Kala Rumpang yang dipagut sebagai tajuk pameran ini tak lain juga menjadi sudut pandang sang seniman; Hanafi Muhammad dalam mengamati ragam peristiwa belakangan ini sebagai imbas dari mewabahnya virus COVID-19. “Kala” inilah yang merupakan waktu “jeda” di antara sebelum pandemi dan sesudah pandemi, yang entah hingga kapan adalah waktu untuk mengetahui diri kembali, merefleksikan diri bagaimana sebelum kejadian dari apa yang mungkin terlewat belum atau luput dari pandangan pengamatan kita.

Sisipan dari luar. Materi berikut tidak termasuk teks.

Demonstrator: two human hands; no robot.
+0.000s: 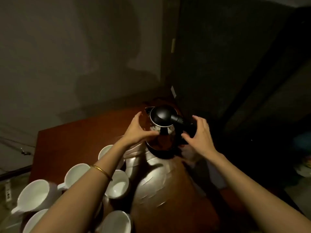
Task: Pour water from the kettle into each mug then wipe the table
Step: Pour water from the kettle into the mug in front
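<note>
A glass kettle (162, 130) with a black lid, black handle and black base stands at the far right corner of the brown table (75, 137). My left hand (137, 130) spreads its fingers beside the kettle's left side, the thumb near the glass. My right hand (199, 132) hovers at the black handle, fingers curved but holding nothing. Several white mugs (117, 184) cluster at the near left of the table, partly hidden under my left forearm.
A shiny wet patch or reflection (151, 184) lies on the table between the mugs and the kettle. A grey wall rises behind, with a dark cabinet (235, 73) at the right. The floor on the left holds cables and a power strip (7, 192).
</note>
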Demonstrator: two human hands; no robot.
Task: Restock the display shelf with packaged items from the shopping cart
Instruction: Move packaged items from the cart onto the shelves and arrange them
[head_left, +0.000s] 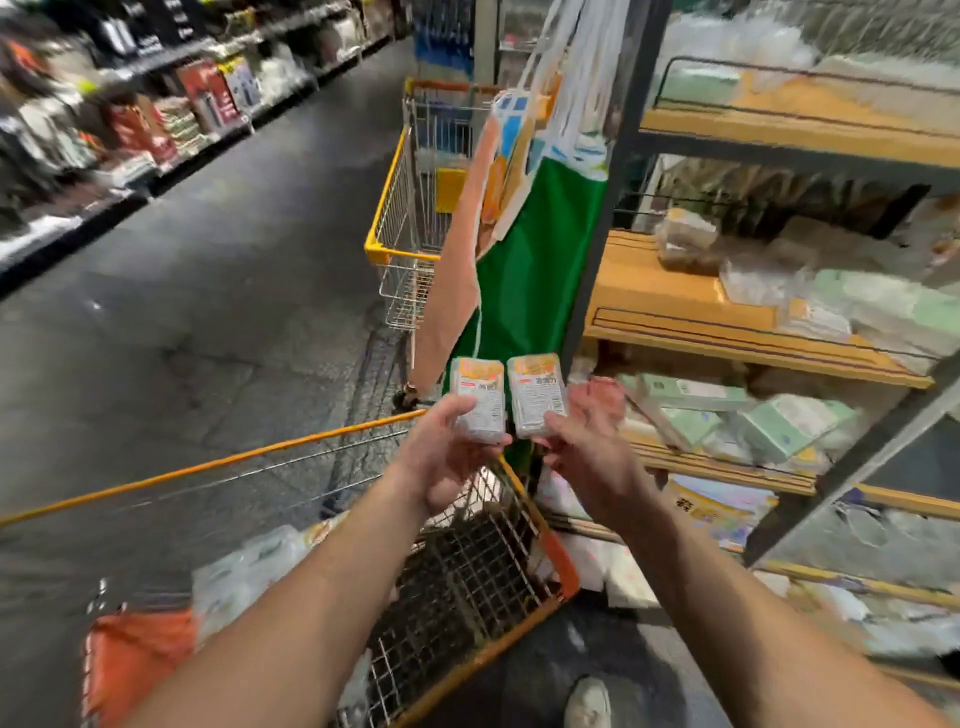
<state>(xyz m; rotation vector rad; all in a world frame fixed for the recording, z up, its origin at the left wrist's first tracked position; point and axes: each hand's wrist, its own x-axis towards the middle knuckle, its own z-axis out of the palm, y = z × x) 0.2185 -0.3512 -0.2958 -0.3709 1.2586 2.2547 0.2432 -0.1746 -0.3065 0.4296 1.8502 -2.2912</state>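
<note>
My left hand (445, 457) grips a small clear packet with an orange and white label (477, 395), held upright above the cart. Beside it, my right hand (587, 436) grips a second packet of the same kind (536, 392). The two packets almost touch side by side. The orange-rimmed wire shopping cart (467, 582) lies below my forearms, with bagged goods (249, 566) at its near left. The display shelf (727, 332), with wooden boards and a dark metal frame, stands to the right and carries pale green and clear packages (789, 421).
A second yellow-rimmed cart (402, 208) stands further up the aisle. A green and orange hanging banner (524, 270) covers the shelf's end post. Stocked shelves (156, 119) line the aisle's left side. My shoe (587, 701) shows on the dark floor.
</note>
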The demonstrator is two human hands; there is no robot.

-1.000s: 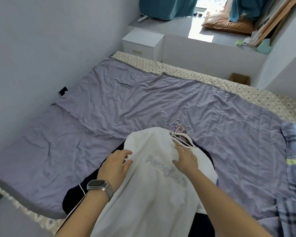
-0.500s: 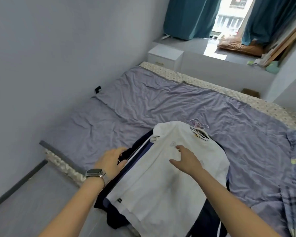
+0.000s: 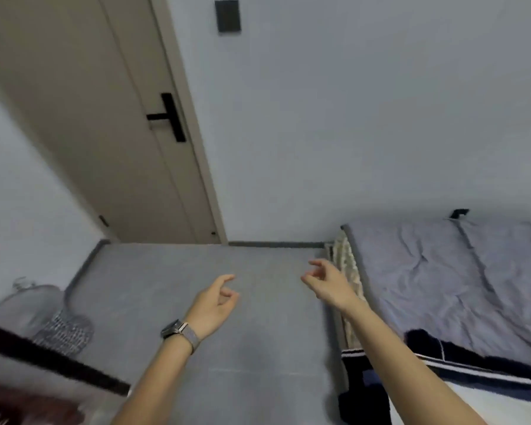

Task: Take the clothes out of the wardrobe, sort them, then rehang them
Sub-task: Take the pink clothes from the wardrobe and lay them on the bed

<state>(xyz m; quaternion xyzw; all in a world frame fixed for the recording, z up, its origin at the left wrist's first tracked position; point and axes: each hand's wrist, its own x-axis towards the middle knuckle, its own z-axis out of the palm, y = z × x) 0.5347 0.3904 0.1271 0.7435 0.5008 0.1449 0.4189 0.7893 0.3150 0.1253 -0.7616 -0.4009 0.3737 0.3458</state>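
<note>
Both hands hang in the air over the grey floor and hold nothing. My left hand [image 3: 216,302], with a watch on its wrist, has loosely curled fingers. My right hand [image 3: 327,282] is also relaxed, just left of the bed's corner. The pile of clothes lies at the near edge of the bed on the right: a dark navy garment with white stripes [image 3: 442,358] drapes over the edge, and a bit of the white garment [image 3: 503,406] shows at the bottom right. The wardrobe is out of view.
The bed [image 3: 442,271] with a purple sheet fills the right side. A beige door [image 3: 114,148] with a black handle stands ahead on the left. A floor fan [image 3: 52,317] sits at the left wall. Grey floor [image 3: 227,348] lies between them.
Both hands have let go of the white garment and lifted off the pile. My view has swung left, from the bed toward the door and floor.
</note>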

Pameran Kala Rumpang di Museum Dan Tanah Liat ini dibuka langsung oleh St. Sunardi pada hari Sabtu, 3 Oktober 2020, sehingga waktu pembukaan tersebut juga menjadi tanda bahwa pameran ini juga sudah dapat diapresiasi oleh publik sampai dengan hari Sabtu tanggal 17 Oktober 2020.
Museum Dan Tanah Liat atau biasa disebut dengan MDTL yang digunakan untuk berpameran oleh Hanafi kali ini merupakan museum dan galeri seni Ugo Untoro yang letaknya berlokasi di Pedukuhan Kersan, RT 05, Tirtonirmolo, Kasihan, Bantul, Yogyakarta, di mana dalam menggelar pameran seni, MDTL selalu berusaha menampilkan seniman yang sesuai dengan visi & misinya dan di kurasi dan dikuratori langsung oleh Ugo Untoro sendiri. Karena MDTL berjalan dengan sistem “Non Profit”, setiap kali menggelar pemeran seni, biaya pameran di tanggung bersama antara MDTL dan seniman yang berpameran.
Hanafi memaknai bahwa masa Pandemi COVID-19 ini tidak sekedar blackout sesaat dalam peristiwa hidup kita, namun ia mampu berlama-lama melumpuhkan semua sendi-sendi kehidupan: roda kehidupan berjalan lambat, sehari-hari dihabiskan berhadapan dengan peringatan dan aturan-aturan, hidup di bawah protokol kesehatan. Corona virus disease-19 membuat panik, keragaman krisis bermunculan. Krisis ekonomi lebih keras disuarakan ketimbang krisis keadaban.
“Saya lebih percaya keadaban baru. Sebuah kualitas keadaban harus segera ditemukan dalam tata cara kehidupan bersama yang lebih baik. Bagaimana menemukan tata sebelum cara, menemukan tata dari tertib, menemukan kembali tata dari kelola,” ujar Hanafi.
Sementara itu Hari Prajitno selaku kurator yang juga seorang seniman-seni rupa dan pernah berpameran di Perahu Pembawa Tunas & Pelita, Galeri Seni House of Sampoerna, Surabaya itu memaparkan, bahwa baginya, ini merupakan suasana percobaan bagi kita untuk mengkonstruksi kembali.
“Menata apa-apa yang berada di dalam diri yang tertata untuk dikelola sebagai jawabannya pada sesama, tentang persaudaraan sebagai identitas keadaban baru (bukan dalam pengertian “new normal”) sebagai tata cara memberi tanpa nama dan alamat,” jelas Hari Prajitno.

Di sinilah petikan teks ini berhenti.